In January 2014, CMS promulgated a final rule4 that harmonized many requirements for HCBS, including PCS. These regulations addressed beneficiary assessments and plan of care provisions for certain programs that provide PCS. The final rule also provided States with the option to combine coverage for multiple target populations into one waiver to facilitate streamlined administration of HCBS waivers, and allowed States to use a five-year renewal cycle to align concurrent waivers that serve individuals eligible for both Medicaid and Medicare. The rule also requires that States safeguard against the provision of unnecessary or inappropriate services and supports, relying on principles of person-centered planning to describe the services needed to address issues identified in an assessment of the individual's healthcare status.

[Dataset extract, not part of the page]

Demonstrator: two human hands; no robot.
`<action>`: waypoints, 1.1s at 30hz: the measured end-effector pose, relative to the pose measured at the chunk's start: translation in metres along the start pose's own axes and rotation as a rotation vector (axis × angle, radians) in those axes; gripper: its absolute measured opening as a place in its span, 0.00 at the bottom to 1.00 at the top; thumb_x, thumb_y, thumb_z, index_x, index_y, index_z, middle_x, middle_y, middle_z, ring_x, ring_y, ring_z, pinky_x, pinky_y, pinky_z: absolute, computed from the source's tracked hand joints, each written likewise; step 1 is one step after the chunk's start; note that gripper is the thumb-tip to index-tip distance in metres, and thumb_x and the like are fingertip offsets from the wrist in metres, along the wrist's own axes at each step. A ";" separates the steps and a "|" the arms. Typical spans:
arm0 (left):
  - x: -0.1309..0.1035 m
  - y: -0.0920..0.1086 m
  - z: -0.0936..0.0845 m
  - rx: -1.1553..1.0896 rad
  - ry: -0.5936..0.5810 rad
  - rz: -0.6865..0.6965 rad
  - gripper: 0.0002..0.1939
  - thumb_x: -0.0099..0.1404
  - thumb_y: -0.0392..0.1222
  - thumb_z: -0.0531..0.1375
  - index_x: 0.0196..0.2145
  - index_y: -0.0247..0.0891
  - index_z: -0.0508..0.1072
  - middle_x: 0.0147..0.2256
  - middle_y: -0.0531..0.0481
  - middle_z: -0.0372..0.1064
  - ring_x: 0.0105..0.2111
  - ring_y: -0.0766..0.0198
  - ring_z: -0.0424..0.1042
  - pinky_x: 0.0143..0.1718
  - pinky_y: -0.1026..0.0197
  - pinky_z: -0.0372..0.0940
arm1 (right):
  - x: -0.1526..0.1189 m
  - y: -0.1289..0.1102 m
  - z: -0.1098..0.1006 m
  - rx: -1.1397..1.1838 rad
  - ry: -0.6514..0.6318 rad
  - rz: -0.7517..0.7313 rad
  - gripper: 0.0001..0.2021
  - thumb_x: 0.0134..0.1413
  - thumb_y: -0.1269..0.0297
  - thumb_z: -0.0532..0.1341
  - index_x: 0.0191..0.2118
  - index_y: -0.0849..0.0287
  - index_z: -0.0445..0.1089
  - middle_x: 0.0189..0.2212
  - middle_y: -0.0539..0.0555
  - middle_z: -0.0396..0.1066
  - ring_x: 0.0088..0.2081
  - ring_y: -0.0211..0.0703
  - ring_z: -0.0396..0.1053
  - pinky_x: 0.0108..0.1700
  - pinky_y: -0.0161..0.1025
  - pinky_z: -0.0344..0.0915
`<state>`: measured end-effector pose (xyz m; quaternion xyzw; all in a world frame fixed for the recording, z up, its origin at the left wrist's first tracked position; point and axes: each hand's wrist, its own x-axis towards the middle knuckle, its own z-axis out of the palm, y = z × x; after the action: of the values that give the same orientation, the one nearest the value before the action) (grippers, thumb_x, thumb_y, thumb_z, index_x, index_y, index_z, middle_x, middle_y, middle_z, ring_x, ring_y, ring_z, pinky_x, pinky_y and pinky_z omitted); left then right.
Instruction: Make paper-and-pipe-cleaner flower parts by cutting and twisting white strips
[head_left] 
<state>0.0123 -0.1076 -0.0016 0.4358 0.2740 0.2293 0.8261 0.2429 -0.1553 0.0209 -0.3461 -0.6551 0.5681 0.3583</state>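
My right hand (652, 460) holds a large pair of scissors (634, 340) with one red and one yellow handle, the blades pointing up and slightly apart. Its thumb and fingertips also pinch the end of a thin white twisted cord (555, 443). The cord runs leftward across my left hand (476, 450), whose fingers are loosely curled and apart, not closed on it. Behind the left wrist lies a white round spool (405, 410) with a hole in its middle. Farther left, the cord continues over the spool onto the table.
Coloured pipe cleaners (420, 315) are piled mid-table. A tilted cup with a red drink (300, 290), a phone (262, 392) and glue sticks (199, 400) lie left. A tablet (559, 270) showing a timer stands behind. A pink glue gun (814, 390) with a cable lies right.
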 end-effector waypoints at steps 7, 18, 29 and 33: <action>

More recently, CMS published guidance for providers summarizing some of the key PCS and PCA requirements, a brief explanation of differences between PCS and home health services, an overview of common causes of improper payments, and guidance on how to avoid them.5 In February 2016, CMS provided training6 to State officials on monitoring fraud, waste, and abuse in home and community-based settings for PCS. The training included information on OIG's recent PCS findings and possible actions States can take to help to identify and prevent PCS waste, fraud and abuse.

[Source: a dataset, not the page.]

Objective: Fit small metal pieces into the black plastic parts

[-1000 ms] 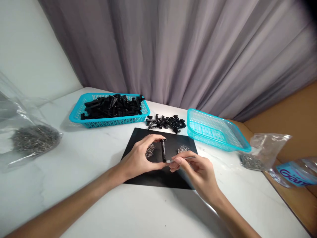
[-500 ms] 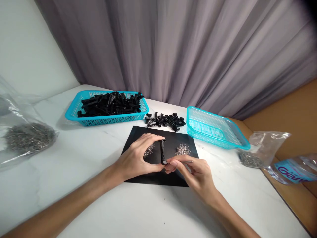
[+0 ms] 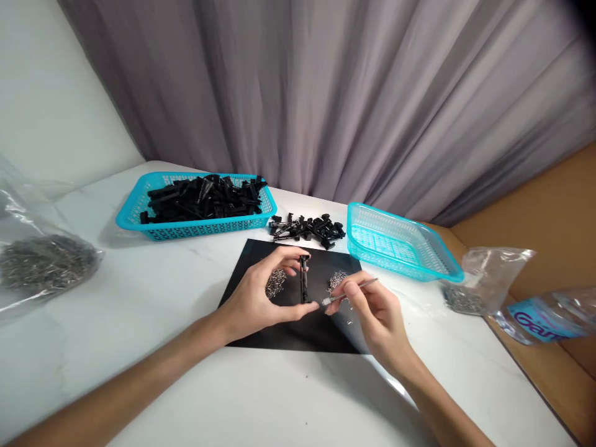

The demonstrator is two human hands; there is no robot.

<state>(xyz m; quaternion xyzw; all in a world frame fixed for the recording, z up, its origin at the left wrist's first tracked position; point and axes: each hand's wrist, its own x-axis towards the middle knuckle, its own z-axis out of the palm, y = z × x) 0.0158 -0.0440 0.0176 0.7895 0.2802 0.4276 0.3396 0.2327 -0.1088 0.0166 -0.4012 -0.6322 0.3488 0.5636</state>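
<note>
My left hand pinches a slim black plastic part upright, with the thumb at its lower end and fingertips at its top. To the right of it, my right hand is closed on a thin metal tool with a flat, pale tip, whose exact kind I cannot make out. The tool's tip is a little apart from the part and close to my left thumb. Beneath both hands lies a black mat. One pile of small metal pieces shows behind my left fingers, another pile beyond my right hand.
A blue basket full of black parts stands at the back left. Loose black parts lie beside it, then a second blue basket. Clear bags of metal pieces flank the table, with a water bottle at right.
My right hand has drawn the tool back to the right, away from the black part's lower end. The left hand still holds the part upright.
</note>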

CMS has also recently issued Informational Bulletins to States providing suggested approaches for strengthening and stabilizing the Medicaid home care workforce7 and other options to strengthen program integrity in Medicaid PCS.8 For strengthening and stabilizing the Medicaid home care workforce, suggestions included the implementation of a registry to reflect individuals meeting the State's provider qualifications, if applicable, and the option for States to require basic training to workers without usurping beneficiary decisions on what skills are most appropriate for their homecare workers. To address vulnerabilities regarding improper payments for PCS services, we recommended that States establish adequate post-payment review processes, incorporate prepayment edits that automatically deny unusual activity, such as duplicative billings for the same service and duplicative billing during an individual's institutional stay, and perform ongoing audits. Other options identified to address program integrity within PCS programs included developing and implementing procedures for ensuring compliance with requirements for provider qualifications and screening, and verification of beneficiary need for services.

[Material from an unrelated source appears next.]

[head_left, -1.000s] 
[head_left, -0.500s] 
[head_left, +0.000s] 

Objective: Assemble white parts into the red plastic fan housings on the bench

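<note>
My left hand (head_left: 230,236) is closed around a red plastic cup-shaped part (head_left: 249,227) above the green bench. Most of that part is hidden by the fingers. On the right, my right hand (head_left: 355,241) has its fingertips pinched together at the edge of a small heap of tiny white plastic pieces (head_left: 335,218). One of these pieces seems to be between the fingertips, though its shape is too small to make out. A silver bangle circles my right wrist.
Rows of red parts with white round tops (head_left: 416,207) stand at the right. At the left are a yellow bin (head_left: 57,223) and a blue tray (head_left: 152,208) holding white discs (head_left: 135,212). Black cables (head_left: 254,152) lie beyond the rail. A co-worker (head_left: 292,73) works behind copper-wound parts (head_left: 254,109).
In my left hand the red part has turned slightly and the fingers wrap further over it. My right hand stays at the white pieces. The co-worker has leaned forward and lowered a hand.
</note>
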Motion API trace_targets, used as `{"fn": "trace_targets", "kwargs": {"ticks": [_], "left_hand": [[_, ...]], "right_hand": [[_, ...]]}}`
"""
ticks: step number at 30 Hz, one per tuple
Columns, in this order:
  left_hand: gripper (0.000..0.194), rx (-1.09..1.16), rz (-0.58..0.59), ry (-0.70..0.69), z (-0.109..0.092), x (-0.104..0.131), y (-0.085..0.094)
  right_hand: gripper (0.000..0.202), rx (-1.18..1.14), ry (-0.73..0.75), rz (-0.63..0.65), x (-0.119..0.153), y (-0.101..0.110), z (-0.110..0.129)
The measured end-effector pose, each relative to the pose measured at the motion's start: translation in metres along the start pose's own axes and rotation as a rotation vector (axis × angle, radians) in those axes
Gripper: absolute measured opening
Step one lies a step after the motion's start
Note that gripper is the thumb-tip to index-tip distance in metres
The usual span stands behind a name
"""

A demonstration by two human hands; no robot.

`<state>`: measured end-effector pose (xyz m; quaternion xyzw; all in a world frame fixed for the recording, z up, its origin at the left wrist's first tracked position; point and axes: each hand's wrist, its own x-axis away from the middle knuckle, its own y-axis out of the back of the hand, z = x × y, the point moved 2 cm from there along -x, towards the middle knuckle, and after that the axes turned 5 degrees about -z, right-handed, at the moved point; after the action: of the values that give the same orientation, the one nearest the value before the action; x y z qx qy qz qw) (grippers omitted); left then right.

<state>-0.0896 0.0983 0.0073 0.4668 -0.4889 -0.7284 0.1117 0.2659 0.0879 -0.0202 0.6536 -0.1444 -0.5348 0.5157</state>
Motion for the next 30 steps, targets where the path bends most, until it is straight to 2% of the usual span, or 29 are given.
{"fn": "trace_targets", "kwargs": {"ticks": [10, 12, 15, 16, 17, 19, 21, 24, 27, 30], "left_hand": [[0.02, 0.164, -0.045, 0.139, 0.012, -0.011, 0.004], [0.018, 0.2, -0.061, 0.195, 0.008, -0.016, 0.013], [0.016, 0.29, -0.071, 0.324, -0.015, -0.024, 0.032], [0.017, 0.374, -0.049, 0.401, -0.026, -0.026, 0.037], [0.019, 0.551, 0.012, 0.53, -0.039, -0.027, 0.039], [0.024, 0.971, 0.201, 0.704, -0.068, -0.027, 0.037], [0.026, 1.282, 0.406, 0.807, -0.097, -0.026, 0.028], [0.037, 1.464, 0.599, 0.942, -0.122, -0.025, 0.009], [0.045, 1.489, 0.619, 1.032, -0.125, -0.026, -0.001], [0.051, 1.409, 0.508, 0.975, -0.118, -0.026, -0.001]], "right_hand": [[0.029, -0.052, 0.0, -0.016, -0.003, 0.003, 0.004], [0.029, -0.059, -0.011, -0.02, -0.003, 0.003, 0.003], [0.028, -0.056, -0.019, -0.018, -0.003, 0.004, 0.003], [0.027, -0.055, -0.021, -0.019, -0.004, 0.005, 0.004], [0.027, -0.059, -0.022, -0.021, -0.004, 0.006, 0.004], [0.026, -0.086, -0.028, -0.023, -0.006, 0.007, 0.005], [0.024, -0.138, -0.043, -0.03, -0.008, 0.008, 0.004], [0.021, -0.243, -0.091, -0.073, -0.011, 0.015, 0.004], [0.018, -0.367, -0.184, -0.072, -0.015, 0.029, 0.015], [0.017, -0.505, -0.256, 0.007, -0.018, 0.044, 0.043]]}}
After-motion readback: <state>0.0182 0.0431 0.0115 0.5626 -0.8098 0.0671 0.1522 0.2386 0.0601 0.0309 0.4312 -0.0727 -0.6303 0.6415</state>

Last November, to better ensure the successful delivery of HCBS, including PCS, CMS released a Request for Information9 to solicit feedback on the following:

  • The benefits and consequences of implementing standard Federal requirements for personal care workers in agency-directed and/or self-directed models of care;
  • The criteria of what standardized qualifications would include, in terms of educational, minimum age, and screening requirements;
  • Circumstances in which standardization would not apply or would require different standards;
  • The role of State-administered home care worker and/or PCS attendant registries;
  • The role of criminal background checks;
  • The role of home care worker organizations in providing training to support implementation of Federal qualification standards;
  • The feasibility for State Medicaid programs of including home care worker identity on claims submitted for reimbursement;
  • Program integrity safeguards that could be used instead of or in addition to OIG's recommended controls for both agency-directed and self-directed PCS; and
  • Program integrity safeguard development

CMS received over 500 comments in response, and we are in the process of analyzing this feedback and will incorporate suggestions as appropriate. As we move forward with program improvement efforts, CMS is committed to maintaining State flexibility for PCS, in terms of provider qualifications and oversight.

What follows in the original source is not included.